Unaccent performance

Поиск
Список
Период
Сортировка
От Thom Brown
Тема Unaccent performance
Дата
Msg-id CAA-aLv41dV78AxFWZgXdYdi9-zJVbhVyx6DijGfqeJ-87UGjdw@mail.gmail.com
обсуждение исходный текст
Ответы Re: Unaccent performance  (Thom Brown <thom@linux.com>)
Список pgsql-hackers
Hi,

The unaccent extension is great, especially with its customisability, but it's not always easy to recommend.  I witnessed a customer using no less than 56 nested replace functions in an SQL function.  I looked to see how much this can be mitigated by unaccent.  It turns out that not all the characters they were replacing can be replaced by unaccent, either because they replace more than 1 character at a time, or the character they're replacing, for some reason, isn't processed by unaccent, even with a custom rules file.

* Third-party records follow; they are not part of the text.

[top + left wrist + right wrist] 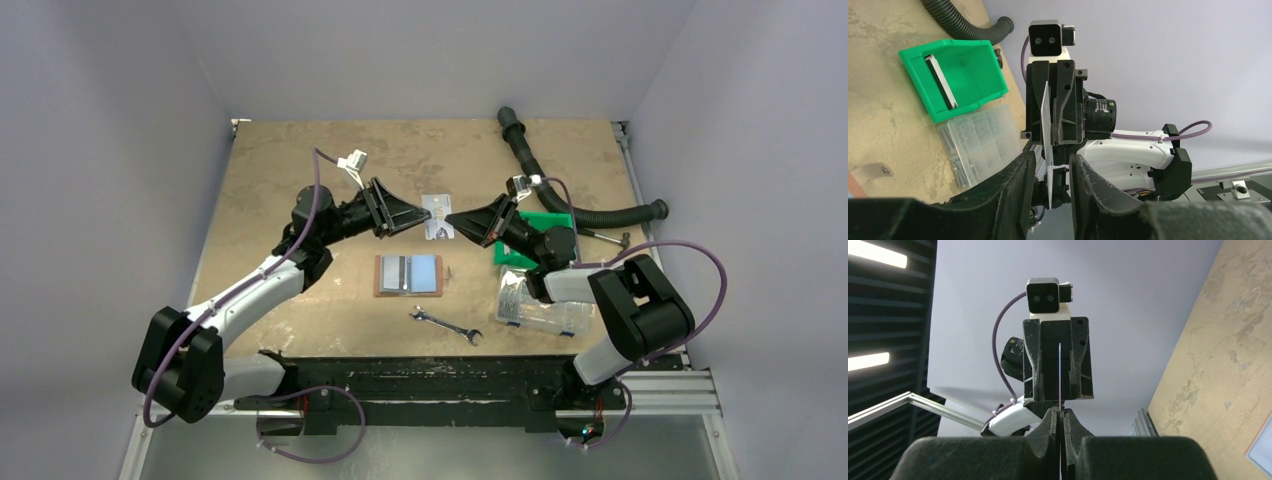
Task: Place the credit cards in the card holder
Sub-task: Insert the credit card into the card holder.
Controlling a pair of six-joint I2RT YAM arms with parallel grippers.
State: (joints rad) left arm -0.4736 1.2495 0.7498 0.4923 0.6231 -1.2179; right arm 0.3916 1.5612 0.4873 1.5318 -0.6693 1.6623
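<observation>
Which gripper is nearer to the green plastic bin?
Right. The right gripper is just left of the green plastic bin; the left gripper is farther left, beyond the pale credit card between them.

Tan, mottled table [300,170], and there's the card holder [409,275] lying spread open at its middle. Just nearer than the holder, a wrench [446,326] lies flat. Off to the holder's right, the clear compartment box [535,308]. Right and farther back, the green bin [552,220], and beyond that a black corrugated hose [600,215].
</observation>
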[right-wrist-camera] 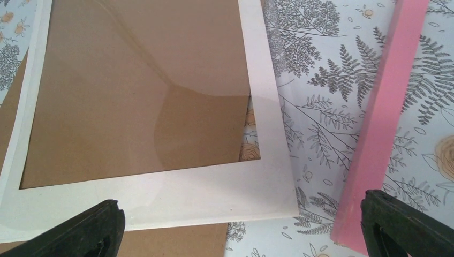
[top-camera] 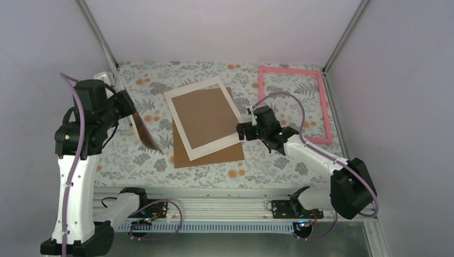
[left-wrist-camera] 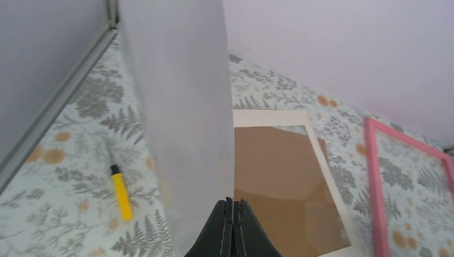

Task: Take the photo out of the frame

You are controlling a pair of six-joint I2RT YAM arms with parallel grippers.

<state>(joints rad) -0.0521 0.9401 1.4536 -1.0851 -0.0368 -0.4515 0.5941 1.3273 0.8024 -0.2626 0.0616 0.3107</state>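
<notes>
My left gripper [top-camera: 126,105] [left-wrist-camera: 233,202] is shut on the lower edge of the photo [top-camera: 145,136] and holds it up off the table at the left, standing nearly on edge. The left wrist view shows only the photo's [left-wrist-camera: 176,107] pale grey back; its picture side is hidden. The empty pink frame [top-camera: 322,107] [right-wrist-camera: 381,123] lies flat at the far right. My right gripper [top-camera: 245,130] [right-wrist-camera: 241,235] is open, hovering over the right corner of the cream mat board [top-camera: 176,100] [right-wrist-camera: 160,199], with nothing between its fingers [right-wrist-camera: 80,231].
The mat lies askew on a brown backing board [top-camera: 209,152] [right-wrist-camera: 134,91] in the middle of the floral cloth. A yellow marker [left-wrist-camera: 121,193] lies on the cloth left of the held photo. Metal rails [top-camera: 101,37] and lilac walls bound the table.
</notes>
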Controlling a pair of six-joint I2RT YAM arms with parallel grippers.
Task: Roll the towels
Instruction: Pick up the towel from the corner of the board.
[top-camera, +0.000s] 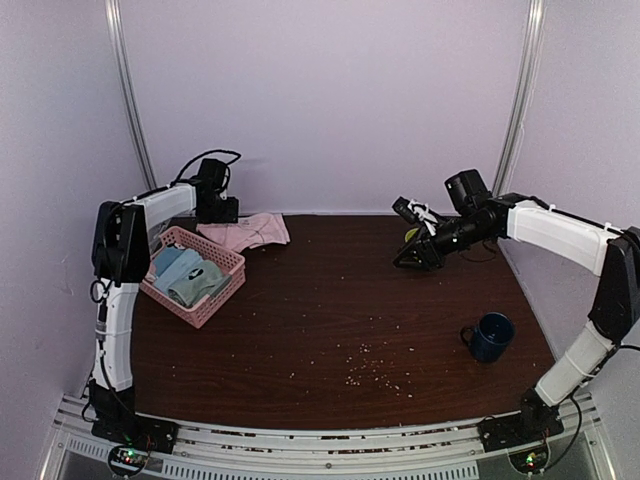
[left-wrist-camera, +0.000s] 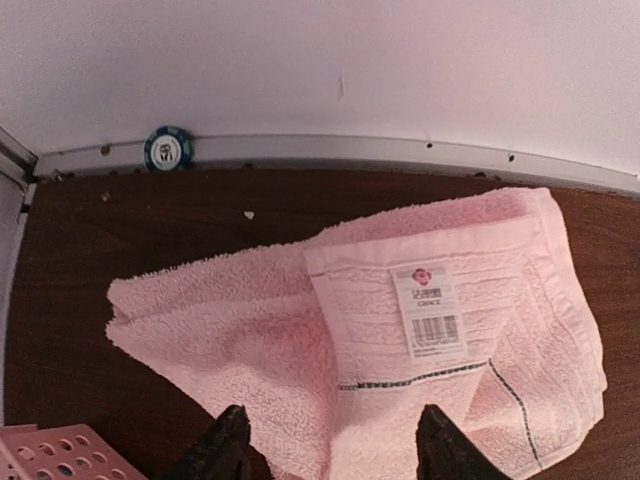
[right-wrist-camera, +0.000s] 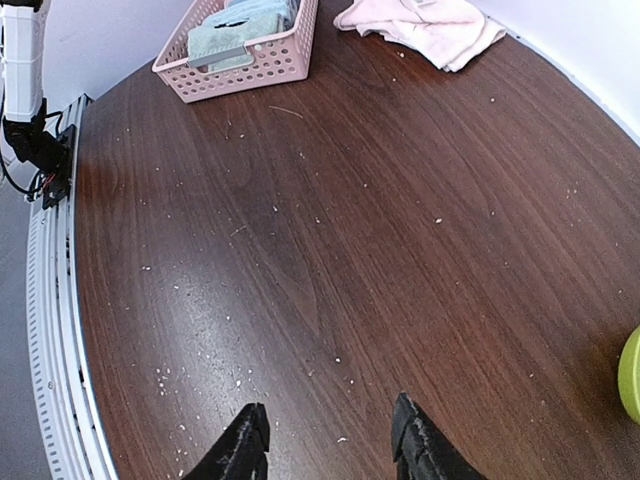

So there were 20 characters I could identify that they were replacing.  I made a custom rules file and compared its performance to the difficult-to-manage set of nested replace calls.

CREATE OR REPLACE FUNCTION public.myunaccent(sometext text)
 RETURNS text
 LANGUAGE sql
 IMMUTABLE
AS $function$
SELECT replace(replace(replace(replace(replace(replace(replace(replace(replace(replace(replace(replace(replace(replace(replace(replace(replace(replace(replace(replace(sometext,'ą','a'),'Ą','A'),'ă','a'),'Ă','A'),'ā','a'),'Ā','A'),'æ','a'),'å','a'),'ä','a'),'ã','a'),'â','a'),'á','a'),'à','a'),'Æ','A'),'Å','A'),'Ä','A'),'Ã','A'),'Â','A'),'Á','A'),'À','A')
;
$function$

postgres=# SELECT myunaccent(sometext::text) FROM (SELECT 'ÀÁÂÃÄÅÆàáâãäåæĀāĂ㥹' sometext FROM generate_series(1,1000000)) x OFFSET 999999 LIMIT 1;
      myunaccent      
----------------------
 AAAAAAAaaaaaaaAaAaAa
(1 row)

Time: 726.282 ms
postgres=# SELECT unaccent(sometext::text) FROM (SELECT 'ÀÁÂÃÄÅÆàáâãäåæĀāĂ㥹' sometext FROM generate_series(1,1000000)) x OFFSET 999999 LIMIT 1;
       unaccent       
----------------------
 AAAAAAAaaaaaaaAaAaAa
(1 row)

Time: 3305.252 ms

The timings are actually pretty much the same even if I introduce 187 nested replace calls for every line in the unaccent.rules file for 187 characters.  But the same character set with unaccent increases to 7418.526 ms with the same type of query as above.  That's 10 times more expensive.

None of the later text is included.